■ Task to carry out ■
All that should be output is the block of lines below from the line with "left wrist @" to the line with "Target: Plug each", both included, exactly as written.

(Excerpts from a dataset)
######

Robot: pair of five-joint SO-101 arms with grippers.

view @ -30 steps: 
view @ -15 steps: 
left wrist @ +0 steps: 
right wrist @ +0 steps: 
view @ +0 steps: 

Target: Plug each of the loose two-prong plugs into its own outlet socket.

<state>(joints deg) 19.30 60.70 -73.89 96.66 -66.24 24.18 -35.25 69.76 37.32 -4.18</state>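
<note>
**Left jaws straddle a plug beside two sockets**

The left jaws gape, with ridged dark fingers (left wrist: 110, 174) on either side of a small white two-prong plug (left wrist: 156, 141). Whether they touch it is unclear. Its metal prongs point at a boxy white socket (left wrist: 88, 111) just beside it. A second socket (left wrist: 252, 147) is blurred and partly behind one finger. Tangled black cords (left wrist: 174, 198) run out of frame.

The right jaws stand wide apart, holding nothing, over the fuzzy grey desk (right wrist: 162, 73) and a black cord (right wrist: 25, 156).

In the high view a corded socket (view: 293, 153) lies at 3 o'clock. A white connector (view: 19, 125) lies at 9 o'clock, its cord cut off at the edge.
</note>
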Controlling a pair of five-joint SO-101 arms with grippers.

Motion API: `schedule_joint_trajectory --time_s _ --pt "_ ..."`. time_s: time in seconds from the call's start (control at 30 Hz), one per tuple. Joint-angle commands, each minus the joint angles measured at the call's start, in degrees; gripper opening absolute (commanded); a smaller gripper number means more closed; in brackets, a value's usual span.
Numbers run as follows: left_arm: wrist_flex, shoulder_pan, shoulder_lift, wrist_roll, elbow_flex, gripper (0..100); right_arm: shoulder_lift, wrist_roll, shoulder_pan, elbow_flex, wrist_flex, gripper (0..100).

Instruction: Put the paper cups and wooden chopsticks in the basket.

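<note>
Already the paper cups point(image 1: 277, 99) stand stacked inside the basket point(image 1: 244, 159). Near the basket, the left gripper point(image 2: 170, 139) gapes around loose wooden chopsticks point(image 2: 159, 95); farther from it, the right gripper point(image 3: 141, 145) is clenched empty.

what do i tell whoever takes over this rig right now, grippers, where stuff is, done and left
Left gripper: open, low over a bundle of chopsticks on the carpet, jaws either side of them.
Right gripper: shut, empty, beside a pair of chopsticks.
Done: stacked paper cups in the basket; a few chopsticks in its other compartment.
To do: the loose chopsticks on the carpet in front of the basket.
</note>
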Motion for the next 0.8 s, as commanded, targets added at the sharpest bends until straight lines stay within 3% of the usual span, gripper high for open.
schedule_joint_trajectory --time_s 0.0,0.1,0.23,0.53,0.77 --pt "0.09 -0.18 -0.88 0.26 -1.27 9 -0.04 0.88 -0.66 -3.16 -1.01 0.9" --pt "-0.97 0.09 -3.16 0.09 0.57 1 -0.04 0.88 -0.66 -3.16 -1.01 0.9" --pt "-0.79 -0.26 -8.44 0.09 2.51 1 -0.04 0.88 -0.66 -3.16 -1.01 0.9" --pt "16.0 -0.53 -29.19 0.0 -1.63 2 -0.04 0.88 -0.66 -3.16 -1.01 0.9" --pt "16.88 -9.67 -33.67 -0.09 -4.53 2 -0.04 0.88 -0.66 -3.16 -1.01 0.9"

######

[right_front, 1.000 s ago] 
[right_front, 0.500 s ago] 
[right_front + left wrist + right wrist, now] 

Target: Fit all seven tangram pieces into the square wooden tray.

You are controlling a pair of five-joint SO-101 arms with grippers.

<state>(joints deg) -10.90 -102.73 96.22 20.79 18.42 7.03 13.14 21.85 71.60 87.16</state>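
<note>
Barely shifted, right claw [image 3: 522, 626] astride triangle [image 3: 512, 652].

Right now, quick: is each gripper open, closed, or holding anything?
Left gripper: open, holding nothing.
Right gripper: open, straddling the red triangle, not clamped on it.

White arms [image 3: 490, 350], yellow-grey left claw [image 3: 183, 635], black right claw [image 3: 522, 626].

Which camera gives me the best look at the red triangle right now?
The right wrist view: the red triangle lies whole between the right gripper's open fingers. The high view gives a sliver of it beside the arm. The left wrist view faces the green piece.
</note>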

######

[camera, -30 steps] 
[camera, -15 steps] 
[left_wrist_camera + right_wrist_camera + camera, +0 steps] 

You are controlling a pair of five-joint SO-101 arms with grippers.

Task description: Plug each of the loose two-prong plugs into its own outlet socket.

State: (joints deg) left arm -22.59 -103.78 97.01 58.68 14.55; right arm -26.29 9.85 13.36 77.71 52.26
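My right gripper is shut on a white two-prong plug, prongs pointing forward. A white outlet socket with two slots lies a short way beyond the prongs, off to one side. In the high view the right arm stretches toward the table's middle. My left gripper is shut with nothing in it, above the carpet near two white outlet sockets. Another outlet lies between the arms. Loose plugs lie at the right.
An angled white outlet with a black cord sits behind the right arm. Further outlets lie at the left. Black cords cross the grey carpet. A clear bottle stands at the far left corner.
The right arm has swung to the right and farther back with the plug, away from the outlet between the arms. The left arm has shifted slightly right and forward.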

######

■ Written response ■
left wrist @ +0 steps: 
right wrist @ +0 steps: 
view @ +0 steps: 

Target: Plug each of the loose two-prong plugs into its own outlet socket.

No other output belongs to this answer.